= Pethor =

Home of the prophet Balaam

Pethor or Petor (פְּתוֹר) in the Hebrew Bible is the home of the prophet Balaam. In the Book of Numbers, Pethor is described as being located "by the river of the land of the children of his people". The Bible usually uses the name "the River" to the Euphrates; the rest of the description is somewhat vague and perhaps corrupted. In Deuteronomy, Balaam is from "Pethor of Aram-Naharaim" in Upper Mesopotamia. It is widely accepted that Pethor is the town Pitru, which is mentioned in ancient Assyrian records.

The Hebrew root of the name Pethor is פתר ptr, which corresponds to the Aramaic root פשר pšr. Both roots refer, as verbs and nouns, to dream interpretation. This raises the possibility that Pethor is not the name of a town but rather a description of Balaam's occupation. Indeed, the Peshitta translates into Aramaic פְּתוֹרָה "to Pethor" in Numbers as פְּשׁוֹרָא, which means "the interpreter". The Vulgata translates "Pethor" by "ariolum", which means a fortuneteller. The Targum Neofiti translates "Pethor" as פתורה חלמיי "dream interpreter." In Deuteronomy, Balaam is "from Pethor, Aram-Naharain." The Vulgata and the Septuaginta omit "Pethor," and the Neofiti translates it, like in Numbers, "dream interpreter."
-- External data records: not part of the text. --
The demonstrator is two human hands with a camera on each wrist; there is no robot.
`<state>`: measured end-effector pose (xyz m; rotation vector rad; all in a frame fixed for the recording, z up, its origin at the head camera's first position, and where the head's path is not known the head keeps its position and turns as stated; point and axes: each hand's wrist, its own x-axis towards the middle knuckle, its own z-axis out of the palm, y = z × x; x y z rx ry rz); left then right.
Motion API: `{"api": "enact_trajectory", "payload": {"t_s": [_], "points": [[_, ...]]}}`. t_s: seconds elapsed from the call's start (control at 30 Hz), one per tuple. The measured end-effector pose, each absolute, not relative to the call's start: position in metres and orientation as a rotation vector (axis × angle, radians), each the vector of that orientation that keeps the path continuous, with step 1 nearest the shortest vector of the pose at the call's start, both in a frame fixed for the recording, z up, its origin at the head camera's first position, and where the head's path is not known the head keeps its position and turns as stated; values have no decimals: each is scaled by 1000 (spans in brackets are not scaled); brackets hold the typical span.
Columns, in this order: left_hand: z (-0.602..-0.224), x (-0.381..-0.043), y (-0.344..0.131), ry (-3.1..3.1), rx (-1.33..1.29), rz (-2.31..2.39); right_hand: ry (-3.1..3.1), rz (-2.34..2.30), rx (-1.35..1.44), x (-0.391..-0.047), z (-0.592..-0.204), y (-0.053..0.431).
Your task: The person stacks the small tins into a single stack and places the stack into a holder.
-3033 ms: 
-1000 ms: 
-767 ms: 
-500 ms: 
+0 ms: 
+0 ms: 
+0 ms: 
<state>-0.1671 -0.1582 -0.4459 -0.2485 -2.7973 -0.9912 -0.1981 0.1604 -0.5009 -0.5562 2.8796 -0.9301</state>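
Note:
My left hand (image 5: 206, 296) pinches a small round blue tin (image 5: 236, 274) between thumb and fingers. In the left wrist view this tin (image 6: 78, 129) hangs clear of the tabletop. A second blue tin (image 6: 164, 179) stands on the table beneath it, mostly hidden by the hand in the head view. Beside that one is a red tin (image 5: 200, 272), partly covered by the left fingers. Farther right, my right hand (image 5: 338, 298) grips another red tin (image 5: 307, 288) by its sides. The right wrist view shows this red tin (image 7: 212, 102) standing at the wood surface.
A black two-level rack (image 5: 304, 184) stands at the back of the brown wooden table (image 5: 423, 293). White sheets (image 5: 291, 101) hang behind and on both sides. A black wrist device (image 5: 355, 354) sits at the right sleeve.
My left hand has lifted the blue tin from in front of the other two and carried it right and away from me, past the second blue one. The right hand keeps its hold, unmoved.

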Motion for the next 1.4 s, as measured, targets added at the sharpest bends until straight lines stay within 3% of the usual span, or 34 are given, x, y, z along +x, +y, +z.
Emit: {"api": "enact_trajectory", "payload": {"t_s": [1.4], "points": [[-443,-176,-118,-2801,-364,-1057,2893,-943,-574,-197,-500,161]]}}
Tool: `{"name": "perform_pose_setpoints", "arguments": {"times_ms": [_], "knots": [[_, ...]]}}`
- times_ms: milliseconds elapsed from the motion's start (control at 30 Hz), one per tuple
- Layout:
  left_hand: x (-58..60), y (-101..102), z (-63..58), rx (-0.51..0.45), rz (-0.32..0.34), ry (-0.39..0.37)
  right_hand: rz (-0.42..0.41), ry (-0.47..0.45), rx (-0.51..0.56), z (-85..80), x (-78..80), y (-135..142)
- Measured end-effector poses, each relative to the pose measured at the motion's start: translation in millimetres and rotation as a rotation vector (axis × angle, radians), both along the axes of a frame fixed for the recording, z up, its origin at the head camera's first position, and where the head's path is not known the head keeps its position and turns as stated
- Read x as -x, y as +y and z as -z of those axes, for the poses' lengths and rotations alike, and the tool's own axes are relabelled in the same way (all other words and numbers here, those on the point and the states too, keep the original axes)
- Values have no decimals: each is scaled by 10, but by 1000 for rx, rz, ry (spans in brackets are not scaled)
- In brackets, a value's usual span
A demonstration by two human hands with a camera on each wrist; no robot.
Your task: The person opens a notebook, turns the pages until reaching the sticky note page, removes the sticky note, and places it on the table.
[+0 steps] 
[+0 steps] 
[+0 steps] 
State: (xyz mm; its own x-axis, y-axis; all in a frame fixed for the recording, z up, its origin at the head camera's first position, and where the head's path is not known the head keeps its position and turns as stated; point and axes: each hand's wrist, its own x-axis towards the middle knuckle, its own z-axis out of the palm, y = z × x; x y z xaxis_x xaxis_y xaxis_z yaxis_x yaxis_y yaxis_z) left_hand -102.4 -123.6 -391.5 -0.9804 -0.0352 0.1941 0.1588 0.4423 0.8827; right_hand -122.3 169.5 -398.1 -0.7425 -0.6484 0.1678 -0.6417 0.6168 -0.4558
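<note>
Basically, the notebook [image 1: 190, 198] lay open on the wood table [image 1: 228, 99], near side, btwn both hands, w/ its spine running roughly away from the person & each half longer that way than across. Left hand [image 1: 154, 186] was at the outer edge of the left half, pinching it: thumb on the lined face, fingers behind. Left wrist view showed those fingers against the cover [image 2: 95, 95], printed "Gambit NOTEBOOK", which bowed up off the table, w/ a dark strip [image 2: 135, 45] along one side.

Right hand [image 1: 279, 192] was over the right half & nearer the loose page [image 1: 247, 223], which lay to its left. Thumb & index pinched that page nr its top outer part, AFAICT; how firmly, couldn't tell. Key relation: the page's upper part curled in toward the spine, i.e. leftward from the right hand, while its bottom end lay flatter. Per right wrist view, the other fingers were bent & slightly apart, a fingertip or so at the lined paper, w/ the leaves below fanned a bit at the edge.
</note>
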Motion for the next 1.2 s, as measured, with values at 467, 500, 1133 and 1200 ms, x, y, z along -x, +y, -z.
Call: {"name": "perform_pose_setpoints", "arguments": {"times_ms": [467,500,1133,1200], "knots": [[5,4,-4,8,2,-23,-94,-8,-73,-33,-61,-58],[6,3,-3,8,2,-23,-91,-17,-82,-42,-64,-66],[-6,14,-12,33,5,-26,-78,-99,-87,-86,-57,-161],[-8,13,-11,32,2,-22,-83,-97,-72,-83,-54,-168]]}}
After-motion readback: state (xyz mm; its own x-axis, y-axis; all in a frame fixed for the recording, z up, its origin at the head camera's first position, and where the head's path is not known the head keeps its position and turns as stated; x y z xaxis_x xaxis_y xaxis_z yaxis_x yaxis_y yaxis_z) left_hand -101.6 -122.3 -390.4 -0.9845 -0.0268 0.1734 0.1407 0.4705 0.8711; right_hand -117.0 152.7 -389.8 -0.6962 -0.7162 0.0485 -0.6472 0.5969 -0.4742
The Deir Alla inscription, dated to 880–770 BCE, describes a vision of "Bal'am son of Be'or," which seems to be the same figure described in the Bible. However, there is no mention of the town he lives in. In addition to the inscription, tablets dated to the Late Bronze were found in Deir Alla. The signs on these tablets are enigmatic and do not correspond to any known alphabet. W. Shea suggested reading these tablets with the root ptr. He concluded that Pethor is Deir Alla. However, more recent study of these tablets, by Gerrit van der Kooij and Michel de Vreeze suggested a completely different deciphering of the signs on the tablets, and in particular ptr is not found there.